Indogulf Cropsciences IPO: Date, Price, GMP, Allotment & Review – Key Details Inside

The Indogulf Cropsciences IPO is scheduled to open on June 26, 2025 (Thursday) and will close on June 30, 2025 (Monday). The basis of allotment is expected on July 1, 2025 (Tuesday), while refunds and credit to demat accounts will be initiated on July 2, 2025 (Wednesday). The IPO is likely to be listed on both BSE and NSE on July 3, 2025 (Thursday). Investors using UPI must confirm their mandates by 5 PM on June 30, 2025.

This IPO is a Book Built Issue, comprising a fresh issue of shares worth ₹160 crore and an Offer for Sale (OFS) of 36,03,603 equity shares with a face value of ₹10 each. The price band is yet to be announced.
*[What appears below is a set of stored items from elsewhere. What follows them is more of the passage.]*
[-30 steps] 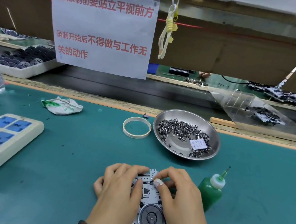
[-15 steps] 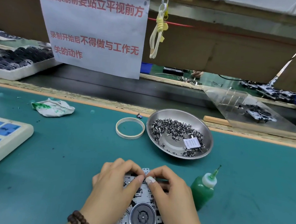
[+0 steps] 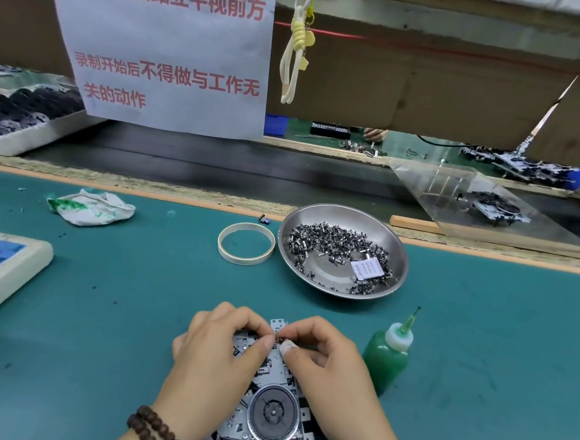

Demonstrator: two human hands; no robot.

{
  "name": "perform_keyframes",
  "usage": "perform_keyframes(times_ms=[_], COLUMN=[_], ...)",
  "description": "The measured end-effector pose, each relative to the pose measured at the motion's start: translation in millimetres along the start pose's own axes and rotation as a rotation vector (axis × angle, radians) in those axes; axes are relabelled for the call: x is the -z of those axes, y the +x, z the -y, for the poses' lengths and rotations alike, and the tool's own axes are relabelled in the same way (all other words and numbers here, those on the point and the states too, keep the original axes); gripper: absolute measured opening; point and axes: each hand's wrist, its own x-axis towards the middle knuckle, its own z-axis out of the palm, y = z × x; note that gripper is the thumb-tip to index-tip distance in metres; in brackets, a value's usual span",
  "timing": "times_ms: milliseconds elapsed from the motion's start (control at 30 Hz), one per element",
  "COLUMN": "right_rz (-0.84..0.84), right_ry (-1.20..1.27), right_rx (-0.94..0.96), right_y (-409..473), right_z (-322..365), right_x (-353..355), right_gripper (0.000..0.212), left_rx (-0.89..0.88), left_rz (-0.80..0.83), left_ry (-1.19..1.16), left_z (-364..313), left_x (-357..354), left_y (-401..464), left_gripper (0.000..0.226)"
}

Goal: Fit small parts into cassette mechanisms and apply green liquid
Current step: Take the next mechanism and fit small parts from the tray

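Both hands, left hand (image 3: 218,348) and right hand (image 3: 326,363), meet fingertip to fingertip, pinching a small part onto the cassette mechanism (image 3: 269,404) beneath them; seating it looks underway, and next probably comes the green bottle (image 3: 386,359) just right of them.

Bright, even overhead light fills the scene, and shadows are soft and short. The steel dish (image 3: 343,251) shows mild glare on its bare floor. The wide lens bends the desk (image 3: 110,310) edge and stretches the corners. The hanging paper sign (image 3: 163,49) looks slightly soft, and far background detail is blurred.
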Motion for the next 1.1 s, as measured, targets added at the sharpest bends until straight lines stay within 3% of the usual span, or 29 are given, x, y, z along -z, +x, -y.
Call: perform_keyframes(times_ms=[367, 500, 633, 867, 1100], right_rz=[-0.025, -0.038, -0.039, -0.001, 0.001], right_ry=[0.087, 0.090, 0.123, 0.076, 0.025], right_rx=[-0.072, -0.094, -0.105, -0.065, -0.028], right_y=[3.7, 4.5, 4.7, 3.3, -2.0], right_z=[5.7, 6.1, 6.3, 5.9, 3.6], right_x=[-5.6, -7.7, -9.6, -8.6, -7.8], right_gripper=[0.029, 0.030, 0.027, 0.022, 0.026], left_rx=[-0.051, -0.147, -0.235, -0.337, -0.166], left_rz=[-0.048, -0.045, -0.079, -0.122, -0.157], left_ry=[0.005, 0.041, 0.046, 0.222, 0.100], left_z=[2.1, -0.1, 0.6, 7.1, -6.8], left_x=[-6.4, -7.0, -7.3, -3.7, 7.5], left_y=[-3.0, -5.7, -11.1, -10.9, -21.3], left_gripper=[0.017, 0.047, 0.028, 0.032, 0.032])
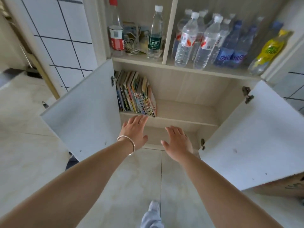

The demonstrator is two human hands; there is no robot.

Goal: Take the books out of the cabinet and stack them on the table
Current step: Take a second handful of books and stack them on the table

The retail quota is set at 35%, QIB at 50%, and NII at 15%.

Indogulf Cropsciences Limited reported a revenue of ₹555.79 crores in FY2024 versus ₹552.19 crores in FY2023, with a net profit of ₹28.23 crores in FY2024, up from ₹22.42 crores in FY2023. Considering its consistent growth and fundamentals, this IPO appears more suitable for long-term investors.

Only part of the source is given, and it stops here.